Zimmerman, who joined the company in 2004, was promoted in 2014 to some fanfare to head up the guest booking for the network’s “Today” show and other NBC News properties.

“We are fortunate to have such great talent engaged in booking exclusive, powerful interviews across NBC News,” then NBC News President Deborah Turness wrote in a memo to staff, TVNewser reported at the time.

Zimmerman is the latest casualty in what has become a nearly daily torrent of accusations and allegations about powerful men in media and politics. In addition to Zimmerman, NBC was also forced to cut ties with contributor Mark Halperin, after multiple women stepped forward to reveal past examples of sexual harassment while Halperin worked at ABC News.
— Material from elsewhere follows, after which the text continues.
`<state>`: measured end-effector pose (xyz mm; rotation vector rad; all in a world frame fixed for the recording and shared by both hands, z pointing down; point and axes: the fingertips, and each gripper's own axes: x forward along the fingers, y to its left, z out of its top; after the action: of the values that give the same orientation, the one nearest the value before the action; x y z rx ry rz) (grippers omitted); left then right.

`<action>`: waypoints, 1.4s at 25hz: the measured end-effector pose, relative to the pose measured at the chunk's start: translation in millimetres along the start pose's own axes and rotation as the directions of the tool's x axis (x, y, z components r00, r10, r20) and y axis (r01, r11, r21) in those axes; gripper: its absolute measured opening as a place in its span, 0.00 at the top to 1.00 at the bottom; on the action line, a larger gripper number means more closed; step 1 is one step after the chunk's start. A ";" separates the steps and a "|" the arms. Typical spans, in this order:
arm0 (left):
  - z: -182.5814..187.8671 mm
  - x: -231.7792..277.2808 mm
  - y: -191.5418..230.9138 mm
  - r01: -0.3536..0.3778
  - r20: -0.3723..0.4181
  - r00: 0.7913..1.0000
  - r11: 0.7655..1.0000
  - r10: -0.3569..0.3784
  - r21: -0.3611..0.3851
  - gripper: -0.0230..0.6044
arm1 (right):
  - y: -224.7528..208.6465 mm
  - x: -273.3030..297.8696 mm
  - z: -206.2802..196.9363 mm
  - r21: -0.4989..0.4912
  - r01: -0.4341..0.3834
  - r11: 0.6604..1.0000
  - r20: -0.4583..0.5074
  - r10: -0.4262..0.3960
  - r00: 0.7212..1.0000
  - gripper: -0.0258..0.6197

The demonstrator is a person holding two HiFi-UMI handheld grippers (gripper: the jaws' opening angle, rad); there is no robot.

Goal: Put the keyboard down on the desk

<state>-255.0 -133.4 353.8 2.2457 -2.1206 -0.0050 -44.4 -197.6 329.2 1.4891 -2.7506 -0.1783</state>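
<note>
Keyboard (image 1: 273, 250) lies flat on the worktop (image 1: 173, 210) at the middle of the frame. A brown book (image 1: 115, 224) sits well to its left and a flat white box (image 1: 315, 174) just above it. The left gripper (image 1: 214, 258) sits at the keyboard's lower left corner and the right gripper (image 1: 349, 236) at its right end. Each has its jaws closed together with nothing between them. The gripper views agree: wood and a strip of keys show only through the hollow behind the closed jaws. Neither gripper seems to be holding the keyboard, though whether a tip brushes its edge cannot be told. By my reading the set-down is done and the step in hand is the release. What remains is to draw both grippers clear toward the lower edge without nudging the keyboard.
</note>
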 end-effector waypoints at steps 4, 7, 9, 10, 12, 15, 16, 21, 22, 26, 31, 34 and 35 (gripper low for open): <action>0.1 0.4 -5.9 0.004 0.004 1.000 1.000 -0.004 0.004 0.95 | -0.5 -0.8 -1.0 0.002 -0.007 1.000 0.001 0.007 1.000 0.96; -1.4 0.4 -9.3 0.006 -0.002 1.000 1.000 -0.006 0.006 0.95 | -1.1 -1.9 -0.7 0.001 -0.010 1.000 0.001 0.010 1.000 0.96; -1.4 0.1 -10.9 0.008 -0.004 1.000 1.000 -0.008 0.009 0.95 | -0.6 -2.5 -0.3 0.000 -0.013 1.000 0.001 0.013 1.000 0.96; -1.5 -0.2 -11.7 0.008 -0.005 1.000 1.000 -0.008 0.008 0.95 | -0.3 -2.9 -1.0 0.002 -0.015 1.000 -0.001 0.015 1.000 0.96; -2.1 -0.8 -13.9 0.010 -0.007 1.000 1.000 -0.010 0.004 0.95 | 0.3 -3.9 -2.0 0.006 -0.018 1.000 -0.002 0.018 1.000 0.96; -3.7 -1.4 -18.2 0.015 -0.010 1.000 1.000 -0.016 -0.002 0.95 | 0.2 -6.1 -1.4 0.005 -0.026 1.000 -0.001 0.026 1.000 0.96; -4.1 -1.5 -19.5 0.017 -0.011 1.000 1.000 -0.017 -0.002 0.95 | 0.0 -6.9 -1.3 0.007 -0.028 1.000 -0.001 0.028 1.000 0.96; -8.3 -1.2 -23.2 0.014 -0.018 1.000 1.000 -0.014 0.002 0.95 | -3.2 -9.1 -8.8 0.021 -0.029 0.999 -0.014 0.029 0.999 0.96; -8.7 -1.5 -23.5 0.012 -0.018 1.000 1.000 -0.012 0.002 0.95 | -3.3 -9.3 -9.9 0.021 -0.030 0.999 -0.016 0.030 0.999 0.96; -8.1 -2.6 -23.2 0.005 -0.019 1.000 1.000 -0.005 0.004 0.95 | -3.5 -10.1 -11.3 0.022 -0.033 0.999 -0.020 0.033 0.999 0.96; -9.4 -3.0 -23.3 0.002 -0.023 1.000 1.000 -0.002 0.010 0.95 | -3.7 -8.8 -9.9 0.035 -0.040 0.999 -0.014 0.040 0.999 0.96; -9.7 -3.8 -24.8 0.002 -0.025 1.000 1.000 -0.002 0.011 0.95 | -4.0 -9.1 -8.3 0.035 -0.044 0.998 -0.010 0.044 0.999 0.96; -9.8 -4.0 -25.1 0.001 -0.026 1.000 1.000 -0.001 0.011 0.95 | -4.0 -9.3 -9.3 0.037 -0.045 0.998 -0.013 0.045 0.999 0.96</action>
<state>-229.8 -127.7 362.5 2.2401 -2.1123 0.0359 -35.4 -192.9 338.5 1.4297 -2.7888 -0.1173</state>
In addition to losing his regular perch on “Morning Joe,” Halperin was also dropped by his talent agency and saw most of his media/political empire implode.

The news also comes as NBC faces lingering questions about their decision to pass on running Ronan Farrow’s original Harvey Weinstein bombshell despite having both on-the-record allegations and police audio of Weinstein making unwanted sexual advances and admitting to past instances of sexual assault.

The final story was ultimately published in The New Yorker.

NBC News chief Noah Oppenheim has consistently maintained that Farrow didn’t have the story nailed down — an assertion Farrow said was false.

“NBC says that the story wasn’t publishable, that it wasn’t ready to go by the time you brought it to them,” said Maddow during an interview with Farrow last month.

“I walked into the door at The New Yorker with an explosively reportable piece that should have been public earlier and immediately, obviously The New Yorker recognized that,” said Farrow. “And it is not accurate to say it was not reportable and there were multiple determinations that it was reportable at NBC.”